Definitions of Transgenerational Epigenetics
The term epigenetics was originally coined by Conrad Hal Waddington in 1942 to describe the bridge between genotype and phenotype during development. Subsequently, the definition shifted toward the notion of heritability, in part due to studies on DNA methylation and its potential role as a memory mark for propagating cell identity via control of gene expression states. Although more recent definitions range from the structural adaptation of chromosomal regions so as to register, signal, or perpetuate altered activity states (Bird, 2007), to environmental influences on gene expression and chromatin, here we employ the term in the more conservative sense that concerns the perpetuation of gene expression and function across cell divisions without changes in DNA sequence.

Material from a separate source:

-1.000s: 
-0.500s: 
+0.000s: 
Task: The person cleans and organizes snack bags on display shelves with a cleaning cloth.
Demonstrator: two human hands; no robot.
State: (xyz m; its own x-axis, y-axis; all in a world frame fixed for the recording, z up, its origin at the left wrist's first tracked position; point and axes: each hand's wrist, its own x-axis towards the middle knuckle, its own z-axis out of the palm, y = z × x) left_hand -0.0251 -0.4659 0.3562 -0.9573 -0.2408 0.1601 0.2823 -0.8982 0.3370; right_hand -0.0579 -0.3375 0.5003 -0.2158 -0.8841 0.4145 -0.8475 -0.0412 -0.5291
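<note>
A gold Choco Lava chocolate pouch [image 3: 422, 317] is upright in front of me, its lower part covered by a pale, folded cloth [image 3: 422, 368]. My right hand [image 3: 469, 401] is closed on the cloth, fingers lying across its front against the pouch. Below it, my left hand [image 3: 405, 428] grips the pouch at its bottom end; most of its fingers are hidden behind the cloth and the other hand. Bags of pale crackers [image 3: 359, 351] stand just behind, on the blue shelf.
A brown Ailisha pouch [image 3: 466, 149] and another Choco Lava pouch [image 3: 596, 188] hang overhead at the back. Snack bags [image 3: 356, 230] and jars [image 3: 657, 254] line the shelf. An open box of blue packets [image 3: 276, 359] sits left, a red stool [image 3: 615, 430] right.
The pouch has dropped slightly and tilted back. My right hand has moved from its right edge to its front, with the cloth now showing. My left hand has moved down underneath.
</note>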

The term transgenerational is often used rather broadly to describe all nonsequence-based effects that can be transmitted from one generation to the next. However, it is important to distinguish parental (or intergenerational) effects, such as the impact of in utero exposure to particular nutritional, hormonal, or stress/toxin environments on the developing embryo and its germline (which will eventually produce grandchildren), from truly transgenerational effects (Figure 1) that are found in generations that were not exposed to the initial signal or environment that triggered the change (Daxinger and Whitelaw, 2012 and Lim and Brunet, 2013) (Ferguson-Smith and Patti, 2011). ...
Epigenetic mechanisms, modulated by environmental cues, have been proposed to enable “soft inheritance,” permitting adaptation to fluctuating environments and nutrition (Richards, 2006).